Joined by U.S. Rep. Jim Himes and Mayor Bill Finch, the officials called on the federal government to spend more on rail safety and reliability following the May 17 commuter train derailment and collision in Bridgeport that left more than 70 people injured and shut down service along the busy Metro-North New Haven line for four days.
Murphy said that over the next 20 years, $4.6 billion would be needed just to maintain the Connecticut section of the railroad -- $50 billion for the entire Northeast rail corridor.
"And that's just to keep the rail line in a state of good repair," he said. "That does not get you more trains or faster transit times."
Blumenthal said some sort of rail trust fund should be established to ensure there is sufficient money for infrastructure improvement.
"This is a critical point in a vital artery," Blumenthal said. "it can be a gateway or a choke point."
He said the recent derailment showed how vital it is to have the tracks open without fail.
"The government woefully under-invested in this job-creator," Finch said. "These four ribbons of steel bring people to work and help to grow Bridgeport. But they run on old computer systems and old catenary lines. It's time to get behind our senators and our congressional delegation."

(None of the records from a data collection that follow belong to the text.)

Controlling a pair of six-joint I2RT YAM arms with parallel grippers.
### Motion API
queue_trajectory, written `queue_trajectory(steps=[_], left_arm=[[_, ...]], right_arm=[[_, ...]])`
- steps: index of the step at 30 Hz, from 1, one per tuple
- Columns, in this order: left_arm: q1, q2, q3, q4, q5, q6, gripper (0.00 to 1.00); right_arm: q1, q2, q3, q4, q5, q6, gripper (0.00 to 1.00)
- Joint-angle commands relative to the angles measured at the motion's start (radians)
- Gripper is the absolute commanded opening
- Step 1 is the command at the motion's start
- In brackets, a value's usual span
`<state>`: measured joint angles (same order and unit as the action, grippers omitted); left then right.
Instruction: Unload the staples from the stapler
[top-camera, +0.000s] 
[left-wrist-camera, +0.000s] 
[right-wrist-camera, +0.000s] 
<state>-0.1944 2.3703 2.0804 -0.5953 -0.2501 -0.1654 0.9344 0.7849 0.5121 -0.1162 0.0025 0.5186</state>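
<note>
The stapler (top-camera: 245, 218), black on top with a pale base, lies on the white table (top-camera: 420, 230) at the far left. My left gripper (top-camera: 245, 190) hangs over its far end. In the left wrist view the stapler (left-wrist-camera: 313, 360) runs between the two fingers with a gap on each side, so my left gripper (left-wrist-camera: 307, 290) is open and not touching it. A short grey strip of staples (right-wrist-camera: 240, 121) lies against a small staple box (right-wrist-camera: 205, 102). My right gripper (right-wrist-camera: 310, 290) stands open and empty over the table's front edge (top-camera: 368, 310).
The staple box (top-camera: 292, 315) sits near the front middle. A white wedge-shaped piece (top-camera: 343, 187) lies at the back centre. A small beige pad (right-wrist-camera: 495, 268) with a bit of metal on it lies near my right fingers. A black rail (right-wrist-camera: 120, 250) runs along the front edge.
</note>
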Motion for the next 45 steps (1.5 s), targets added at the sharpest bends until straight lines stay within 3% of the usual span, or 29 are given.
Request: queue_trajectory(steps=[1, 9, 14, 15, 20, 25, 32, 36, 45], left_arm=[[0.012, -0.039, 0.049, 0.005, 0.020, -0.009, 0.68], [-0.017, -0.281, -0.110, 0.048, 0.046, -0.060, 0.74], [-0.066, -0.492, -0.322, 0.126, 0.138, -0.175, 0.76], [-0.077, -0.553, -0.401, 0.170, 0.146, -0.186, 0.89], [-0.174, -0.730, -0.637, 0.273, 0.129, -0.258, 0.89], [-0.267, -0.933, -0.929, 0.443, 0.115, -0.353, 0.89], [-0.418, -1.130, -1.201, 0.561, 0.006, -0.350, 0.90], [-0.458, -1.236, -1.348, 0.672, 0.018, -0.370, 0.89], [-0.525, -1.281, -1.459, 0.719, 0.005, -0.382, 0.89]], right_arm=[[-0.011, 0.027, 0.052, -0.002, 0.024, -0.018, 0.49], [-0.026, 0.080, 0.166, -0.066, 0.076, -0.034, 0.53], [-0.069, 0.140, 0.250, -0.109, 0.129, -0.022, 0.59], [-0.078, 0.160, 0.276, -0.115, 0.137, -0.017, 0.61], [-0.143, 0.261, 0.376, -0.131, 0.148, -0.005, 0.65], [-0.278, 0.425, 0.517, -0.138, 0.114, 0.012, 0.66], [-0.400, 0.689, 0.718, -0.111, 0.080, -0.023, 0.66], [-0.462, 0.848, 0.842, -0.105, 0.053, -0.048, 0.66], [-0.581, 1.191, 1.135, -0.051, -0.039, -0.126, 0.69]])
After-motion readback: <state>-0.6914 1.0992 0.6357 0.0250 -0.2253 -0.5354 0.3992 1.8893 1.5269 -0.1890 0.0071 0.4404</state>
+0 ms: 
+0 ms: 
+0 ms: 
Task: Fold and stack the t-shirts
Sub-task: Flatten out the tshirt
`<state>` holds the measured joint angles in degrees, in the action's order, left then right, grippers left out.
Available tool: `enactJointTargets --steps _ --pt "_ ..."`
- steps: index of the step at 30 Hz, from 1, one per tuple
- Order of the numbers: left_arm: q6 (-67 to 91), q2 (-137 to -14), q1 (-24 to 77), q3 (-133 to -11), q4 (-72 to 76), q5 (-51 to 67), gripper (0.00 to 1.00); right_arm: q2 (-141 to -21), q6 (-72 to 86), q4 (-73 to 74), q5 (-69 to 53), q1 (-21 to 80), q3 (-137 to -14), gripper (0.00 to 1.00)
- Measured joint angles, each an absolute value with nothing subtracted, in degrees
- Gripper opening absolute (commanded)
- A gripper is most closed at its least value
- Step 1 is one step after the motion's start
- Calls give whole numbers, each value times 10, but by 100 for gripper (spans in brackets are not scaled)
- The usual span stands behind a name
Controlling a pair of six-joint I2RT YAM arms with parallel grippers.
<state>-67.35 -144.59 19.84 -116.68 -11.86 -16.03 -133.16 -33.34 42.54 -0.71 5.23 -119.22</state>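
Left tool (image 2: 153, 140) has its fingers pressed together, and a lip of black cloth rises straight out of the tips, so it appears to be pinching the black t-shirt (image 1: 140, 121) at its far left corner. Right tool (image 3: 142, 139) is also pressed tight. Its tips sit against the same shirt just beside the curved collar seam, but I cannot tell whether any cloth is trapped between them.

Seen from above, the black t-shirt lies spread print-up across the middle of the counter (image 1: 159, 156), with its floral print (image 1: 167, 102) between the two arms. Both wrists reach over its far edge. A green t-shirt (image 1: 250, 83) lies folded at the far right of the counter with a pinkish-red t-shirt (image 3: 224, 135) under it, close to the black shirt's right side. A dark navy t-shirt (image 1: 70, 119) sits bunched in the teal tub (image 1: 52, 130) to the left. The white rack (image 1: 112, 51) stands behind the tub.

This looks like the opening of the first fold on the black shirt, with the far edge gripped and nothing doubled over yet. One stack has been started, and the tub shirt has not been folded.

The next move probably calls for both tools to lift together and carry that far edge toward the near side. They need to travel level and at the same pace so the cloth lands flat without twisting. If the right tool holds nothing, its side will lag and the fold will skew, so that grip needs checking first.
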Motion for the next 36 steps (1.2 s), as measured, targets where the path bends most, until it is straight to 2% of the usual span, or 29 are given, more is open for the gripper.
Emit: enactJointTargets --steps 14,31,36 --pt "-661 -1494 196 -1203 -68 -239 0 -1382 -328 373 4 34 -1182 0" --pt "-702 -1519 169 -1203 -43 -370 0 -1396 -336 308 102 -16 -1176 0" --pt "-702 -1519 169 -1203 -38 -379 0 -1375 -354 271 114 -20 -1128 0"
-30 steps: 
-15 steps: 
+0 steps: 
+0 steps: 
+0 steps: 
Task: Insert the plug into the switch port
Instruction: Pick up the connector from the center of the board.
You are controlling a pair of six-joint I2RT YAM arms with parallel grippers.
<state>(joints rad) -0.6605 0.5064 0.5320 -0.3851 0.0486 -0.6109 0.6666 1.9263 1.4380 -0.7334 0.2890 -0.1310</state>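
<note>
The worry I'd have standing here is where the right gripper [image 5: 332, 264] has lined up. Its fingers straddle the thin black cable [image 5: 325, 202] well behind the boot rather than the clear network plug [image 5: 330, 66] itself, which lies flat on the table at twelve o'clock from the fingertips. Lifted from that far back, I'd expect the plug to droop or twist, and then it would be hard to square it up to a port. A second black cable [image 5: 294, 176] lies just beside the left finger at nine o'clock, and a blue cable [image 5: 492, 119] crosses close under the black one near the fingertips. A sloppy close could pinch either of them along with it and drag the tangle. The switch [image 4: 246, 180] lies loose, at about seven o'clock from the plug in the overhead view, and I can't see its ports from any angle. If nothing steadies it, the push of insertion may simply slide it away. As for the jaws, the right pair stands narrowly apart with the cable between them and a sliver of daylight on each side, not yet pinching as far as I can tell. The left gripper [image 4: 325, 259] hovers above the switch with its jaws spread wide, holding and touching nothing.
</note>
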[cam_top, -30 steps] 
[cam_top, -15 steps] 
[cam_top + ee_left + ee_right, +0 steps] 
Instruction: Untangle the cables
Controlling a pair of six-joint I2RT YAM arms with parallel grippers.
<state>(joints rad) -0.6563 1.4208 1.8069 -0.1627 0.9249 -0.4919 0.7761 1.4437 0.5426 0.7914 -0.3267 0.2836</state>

Metro-North spokeswoman Marjorie Anders issued the following statement:
"Metro-North appreciates the supportive comments of Connecticut's leaders today regarding the critical importance of federal funding for rail infrastructure, and we are happy to work with our elected representatives to develop sustained funding solutions that will expedite track and signal improvements, bridge replacements and other investments to improve mass transit in Connecticut and the Northeast."
On May 17, an eastbound train from New York City derailed during the evening rush hour, came to a stop and was struck about 20 seconds later by a westbound train, according to the The National Transportation Safety Board. About 700 people were on board.
The rail safety agency is still investigating the wreck, but has ruled out foul play.
"We have to make decisions as a country as to whether or not we're willing to step up to the plate and pay enough in taxes to the federal government to make sure that disasters don't happen on this line," Murphy said Wednesday.
Himes said making a greater commitment to the Boston-to-Washington rail corridor is long overdue.
"You don't need to spend a lot of time on Metro-North and Amtrak to know that our service here is far substandard and probably dangerous," he said. "When you give up on keeping people safe on the rails, you have completely given up on the economic growth that those rails bring. When you're worried about your tracks falling apart, you're not thinking forward."
Blumenthal said the nation needs a rail trust fund similar to the United States Highway Trust Fund, which is built through the federal 18.3-cent-per-gallon tax on gasoline, a 24.4-cent-per-gallon diesel fuel tax and related excise taxes. The rail fund, he said, could be funded with low-interest treasury bonds and various rail usage fees.
"There's tremendous demand out there for U.S. Treasury bonds -- they're rock solid," he said.
Blumenthal said he will be chairman of an upcoming hearing of the Commerce Committee's Subcommittee on Surface Transportation and Merchant Marine Infrastructure, Safety, and Security, at which the rail trust fund is to be discussed.
"I've talked to a number of my colleagues about it, and they seemed to think that this was a good idea," he said. "The good news is that every community, every state, has rails like these."
Blumenthal said Republicans in Congress who are resistant to spending on infrastructure should remember that it was President Dwight D. Eisenhower who spent billions in the 1950s to create the interstate highway system.
"This cause used to be bipartisan," Blumenthal said, adding that the GOP needs to free itself from the "ideological straitjacket" on spending and view this as an investment.
"Investment in this rail line is an economic investment -- in the city of Bridgeport and the state of Connecticut," he said.
During the news conference on the eastern end of the New York-bound platform, a number of Metro-North trains rumbled by, as well as an Amtrak Acela Express.
Murphy suggested that at least some of this investment could come from Amtrak.
"Amtrak makes a lot of profit on the trains that run through here," he said. "Three hundred million dollars every year in profit from Amtrak trains running on these tracks."
Murphy said that these Amtrak profits are spent elsewhere in the nation, not in the Northeast.
"They should spent it here," he said.